(Items from a data source)
☆ ☆ ☆ ☆
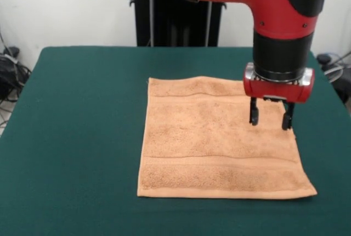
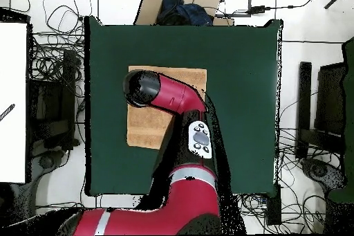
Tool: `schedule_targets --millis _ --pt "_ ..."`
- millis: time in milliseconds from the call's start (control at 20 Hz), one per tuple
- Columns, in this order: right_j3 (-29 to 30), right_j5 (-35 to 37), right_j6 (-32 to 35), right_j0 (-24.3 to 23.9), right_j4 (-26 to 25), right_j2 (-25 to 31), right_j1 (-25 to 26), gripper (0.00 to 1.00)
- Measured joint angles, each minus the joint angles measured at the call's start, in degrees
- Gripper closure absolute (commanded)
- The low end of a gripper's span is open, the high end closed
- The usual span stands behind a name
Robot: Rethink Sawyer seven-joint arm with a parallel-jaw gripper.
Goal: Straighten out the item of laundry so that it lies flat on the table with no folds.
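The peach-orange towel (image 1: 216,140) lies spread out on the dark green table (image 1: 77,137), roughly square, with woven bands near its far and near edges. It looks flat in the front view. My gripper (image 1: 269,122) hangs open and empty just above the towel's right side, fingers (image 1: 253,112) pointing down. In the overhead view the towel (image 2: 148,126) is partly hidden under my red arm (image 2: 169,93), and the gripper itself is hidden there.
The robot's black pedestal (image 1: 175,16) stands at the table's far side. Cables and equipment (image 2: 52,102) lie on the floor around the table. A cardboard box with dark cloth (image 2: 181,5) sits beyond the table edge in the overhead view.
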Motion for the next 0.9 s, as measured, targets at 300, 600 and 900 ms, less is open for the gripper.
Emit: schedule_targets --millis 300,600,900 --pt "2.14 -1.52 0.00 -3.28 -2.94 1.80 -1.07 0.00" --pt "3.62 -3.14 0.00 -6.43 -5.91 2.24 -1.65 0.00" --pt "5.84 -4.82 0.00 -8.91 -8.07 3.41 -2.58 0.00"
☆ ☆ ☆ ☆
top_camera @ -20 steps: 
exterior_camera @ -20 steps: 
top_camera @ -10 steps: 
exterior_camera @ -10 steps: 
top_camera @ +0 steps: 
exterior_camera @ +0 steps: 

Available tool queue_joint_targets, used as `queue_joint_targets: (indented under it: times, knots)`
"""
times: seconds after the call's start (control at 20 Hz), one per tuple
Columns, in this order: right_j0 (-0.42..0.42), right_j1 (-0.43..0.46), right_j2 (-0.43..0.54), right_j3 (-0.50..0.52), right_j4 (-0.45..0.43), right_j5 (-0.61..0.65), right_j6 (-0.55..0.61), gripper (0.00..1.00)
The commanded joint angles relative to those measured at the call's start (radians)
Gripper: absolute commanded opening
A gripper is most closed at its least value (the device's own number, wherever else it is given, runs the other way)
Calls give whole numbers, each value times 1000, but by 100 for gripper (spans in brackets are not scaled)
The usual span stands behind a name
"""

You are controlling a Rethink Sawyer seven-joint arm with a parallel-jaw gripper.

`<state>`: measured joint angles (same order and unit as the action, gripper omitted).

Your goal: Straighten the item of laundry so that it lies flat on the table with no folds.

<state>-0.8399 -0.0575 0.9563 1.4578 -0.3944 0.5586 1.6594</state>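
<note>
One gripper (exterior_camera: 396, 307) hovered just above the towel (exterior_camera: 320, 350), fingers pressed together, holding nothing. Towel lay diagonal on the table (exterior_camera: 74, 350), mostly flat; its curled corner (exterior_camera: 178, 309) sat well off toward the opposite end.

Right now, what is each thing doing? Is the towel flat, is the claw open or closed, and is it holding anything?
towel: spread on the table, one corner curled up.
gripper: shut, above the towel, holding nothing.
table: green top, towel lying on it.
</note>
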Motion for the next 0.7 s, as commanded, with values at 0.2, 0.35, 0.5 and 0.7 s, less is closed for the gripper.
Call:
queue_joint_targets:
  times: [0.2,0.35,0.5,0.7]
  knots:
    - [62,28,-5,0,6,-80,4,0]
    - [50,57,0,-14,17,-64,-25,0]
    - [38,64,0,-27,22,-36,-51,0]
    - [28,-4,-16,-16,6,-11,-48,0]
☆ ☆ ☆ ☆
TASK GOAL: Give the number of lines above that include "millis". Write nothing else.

REPLY TO THE TASK: 3